### [Problem]
Below are records to give again exactly; omit each image they contain.

### [Entries supplied]
/---

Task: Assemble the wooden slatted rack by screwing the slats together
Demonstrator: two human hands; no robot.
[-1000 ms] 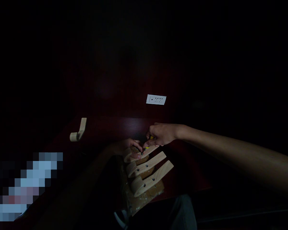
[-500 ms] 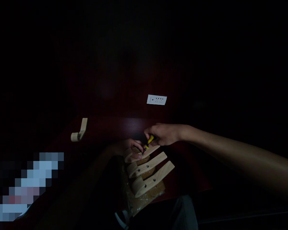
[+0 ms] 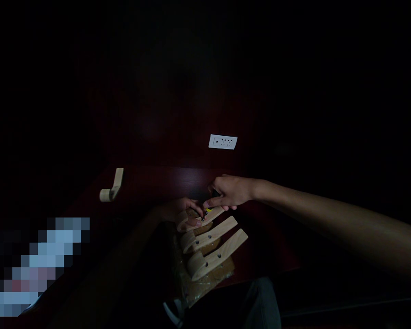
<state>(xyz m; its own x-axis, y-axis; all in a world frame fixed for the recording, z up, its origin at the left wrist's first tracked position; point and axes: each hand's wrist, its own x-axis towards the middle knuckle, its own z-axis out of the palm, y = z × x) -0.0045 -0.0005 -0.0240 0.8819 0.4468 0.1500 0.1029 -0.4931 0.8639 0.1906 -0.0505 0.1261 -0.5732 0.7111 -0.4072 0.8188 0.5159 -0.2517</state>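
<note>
Fingers of the left hand [image 3: 182,208] are bent, pressing near the curled end of the far wooden hook [image 3: 215,215], smooth and pale, on a brown, shiny-wrapped board [image 3: 210,280]. Its long axis rises rightward, toward the nearer right hand [image 3: 235,192], whose fingers close around a yellow-and-dark tool [image 3: 208,210].

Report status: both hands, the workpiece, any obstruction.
Right hand gripping yellow-and-black tool. Left hand on farthest wooden hook of the row. Left fingers close to the tool's tip; contact unclear in the dark.
</note>
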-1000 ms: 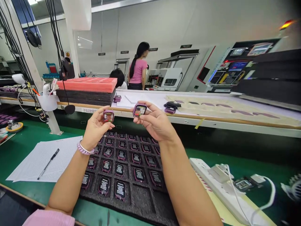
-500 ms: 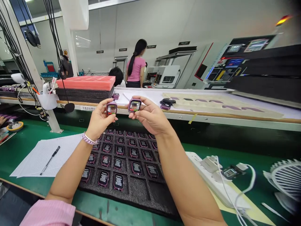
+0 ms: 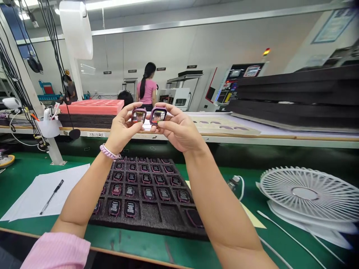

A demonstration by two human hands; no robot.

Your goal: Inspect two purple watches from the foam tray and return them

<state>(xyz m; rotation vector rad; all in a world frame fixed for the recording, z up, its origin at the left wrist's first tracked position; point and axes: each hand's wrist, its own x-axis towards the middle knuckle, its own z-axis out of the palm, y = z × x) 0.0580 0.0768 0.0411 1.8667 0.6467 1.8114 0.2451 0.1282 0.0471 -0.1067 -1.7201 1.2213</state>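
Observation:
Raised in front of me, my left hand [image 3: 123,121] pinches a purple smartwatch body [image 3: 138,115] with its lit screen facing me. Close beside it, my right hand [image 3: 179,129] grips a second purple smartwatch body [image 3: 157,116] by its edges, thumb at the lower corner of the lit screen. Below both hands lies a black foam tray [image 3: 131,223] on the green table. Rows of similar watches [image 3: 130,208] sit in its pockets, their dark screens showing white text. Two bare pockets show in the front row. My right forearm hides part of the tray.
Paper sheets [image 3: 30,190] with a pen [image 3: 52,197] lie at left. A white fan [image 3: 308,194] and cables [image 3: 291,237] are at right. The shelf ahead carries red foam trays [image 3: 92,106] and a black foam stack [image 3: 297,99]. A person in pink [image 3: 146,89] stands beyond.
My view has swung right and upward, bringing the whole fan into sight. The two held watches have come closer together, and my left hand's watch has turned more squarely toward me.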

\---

### [Your response]
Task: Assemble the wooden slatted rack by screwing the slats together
Demonstrator: two human hands; no robot.
[-1000 ms] 
[-500 ms] 
[+0 ms] 
<state>(xyz m; its own x-axis, y-axis; all in a world frame fixed for the recording, z up, its origin at the left wrist's first tracked position; point and axes: each hand's wrist, its own x-axis towards the middle knuckle, its own z-axis out of the palm, y = z × x) -0.0045 -0.0005 -0.0240 0.8819 0.4468 0.1500 0.1029 -0.4931 0.8639 0.1906 -0.0505 0.1261 -0.5732 0.7111 -0.4072 0.8188 0.5159 -0.2517</state>
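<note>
Fingers of the left hand [image 3: 182,208] are bent, pressing near the curled end of the far wooden hook [image 3: 215,215], smooth and pale, on a brown, shiny-wrapped board [image 3: 210,280]. Its long axis rises rightward, toward the nearer right hand [image 3: 235,192], whose fingers close around a yellow-and-dark tool [image 3: 208,210].

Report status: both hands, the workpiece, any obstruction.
Right hand gripping yellow-and-black tool. Left hand on farthest wooden hook of the row. Left fingers close to the tool's tip; contact unclear in the dark.
</note>
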-1000 ms: 
-500 ms: 
+0 ms: 

A demonstration by two human hands; no robot.

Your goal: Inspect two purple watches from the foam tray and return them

<state>(xyz m; rotation vector rad; all in a world frame fixed for the recording, z up, its origin at the left wrist's first tracked position; point and axes: each hand's wrist, its own x-axis towards the middle knuckle, its own z-axis out of the palm, y = z × x) 0.0580 0.0768 0.0411 1.8667 0.6467 1.8114 0.2451 0.1282 0.0471 -0.1067 -1.7201 1.2213</state>
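Observation:
Raised in front of me, my left hand [image 3: 123,121] pinches a purple smartwatch body [image 3: 138,115] with its lit screen facing me. Close beside it, my right hand [image 3: 179,129] grips a second purple smartwatch body [image 3: 157,116] by its edges, thumb at the lower corner of the lit screen. Below both hands lies a black foam tray [image 3: 131,223] on the green table. Rows of similar watches [image 3: 130,208] sit in its pockets, their dark screens showing white text. Two bare pockets show in the front row. My right forearm hides part of the tray.
Paper sheets [image 3: 30,190] with a pen [image 3: 52,197] lie at left. A white fan [image 3: 308,194] and cables [image 3: 291,237] are at right. The shelf ahead carries red foam trays [image 3: 92,106] and a black foam stack [image 3: 297,99]. A person in pink [image 3: 146,89] stands beyond.
My view has swung right and upward, bringing the whole fan into sight. The two held watches have come closer together, and my left hand's watch has turned more squarely toward me.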

The exercise asks for nothing more than this.